September 15, 2014
On Monday, 15 September 2014 at 02:26:19 UTC, Andrei Alexandrescu wrote:
> So, please fire away. I'd appreciate it if you used RCString in lieu of string and note the differences. The closer we get to parity in semantics, the better.

It should support appending single code units:

---
alias String = RCString;

void main()
{
    String s = "abc";

    s ~= cast(char)'0';
    s ~= cast(wchar)'0';
    s ~= cast(dchar)'0';

    writeln(s); // abc000
}
---

Works with C[], fails with RCString. The same is true for concatenation.
September 15, 2014
On Monday, 15 September 2014 at 02:26:19 UTC, Andrei Alexandrescu wrote:
> Walter, Brad, myself, and a couple of others have had a couple of quite exciting ideas regarding code that is configurable to use the GC or alternate resource management strategies. One thing that became obvious to us is we need to have a reference counted string in the standard library. That would be usable with applications that want to benefit from comfortable string manipulation whilst using classic reference counting for memory management. I'll get into more details into the mechanisms that would allow the stdlib to provide functionality for both GC strings and RC strings; for now let's say that we hope and aim for swapping between these with ease.
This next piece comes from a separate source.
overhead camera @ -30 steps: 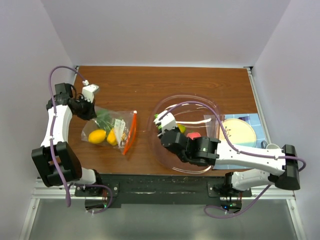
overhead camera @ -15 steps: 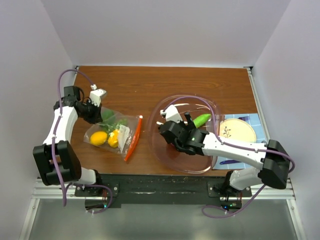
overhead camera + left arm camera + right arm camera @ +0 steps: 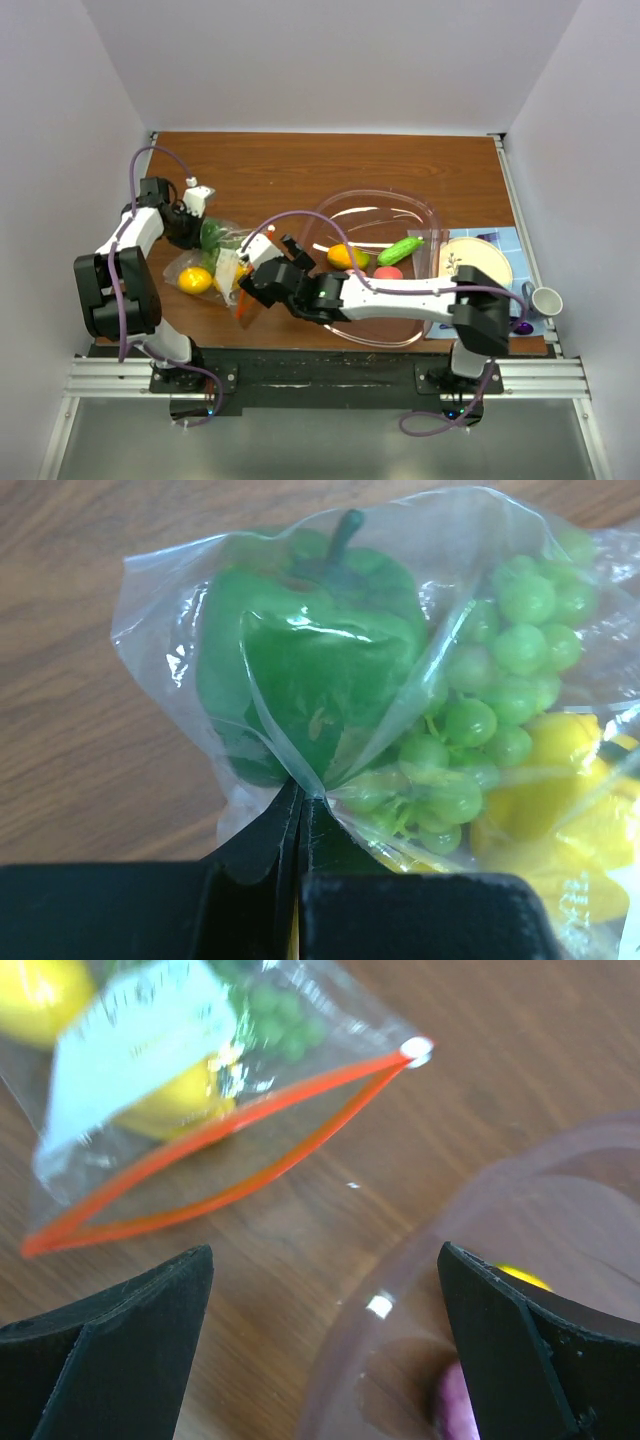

We hope that at one point people would be able to change one line of code, rebuild, and get either GC or RC automatically (for Phobos and their own code).
>
> The road there is long, but it starts with the proverbial first step. As it were, I have a rough draft of a almost-drop-in replacement of string (aka immutable(char)[]). Destroy with maximum prejudice:
>
> http://dpaste.dzfl.pl/817283c163f5
>
> For now RCString supports only immutable char as element type. That means you can't modify individual characters in an RCString object but you can take slices, append to it, etc. - just as you can with string. A compact reference counting scheme is complemented with a small buffer optimization, so performance should be fairly decent.
>
> Somewhat surprisingly, pure constructors and inout took good care of qualified semantics (you can convert a mutable to an immutable string and back safely). I'm not sure whether semantics there are a bit too lax, but at least for RCString they turned out to work beautifully and without too much fuss.
>
> The one wrinkle is that you need to wrap string literals "abc" with explicit constructor calls, e.g. RCString("abc"). This puts RCString on a lower footing than built-in strings and makes swapping configurations a tad more difficult.
>
> Currently I've customized RCString with the allocation policy, which I hurriedly reduced to just one function with the semantics of realloc. That will probably change in a future pass; the point for now is that allocation is somewhat modularized away from the string workings.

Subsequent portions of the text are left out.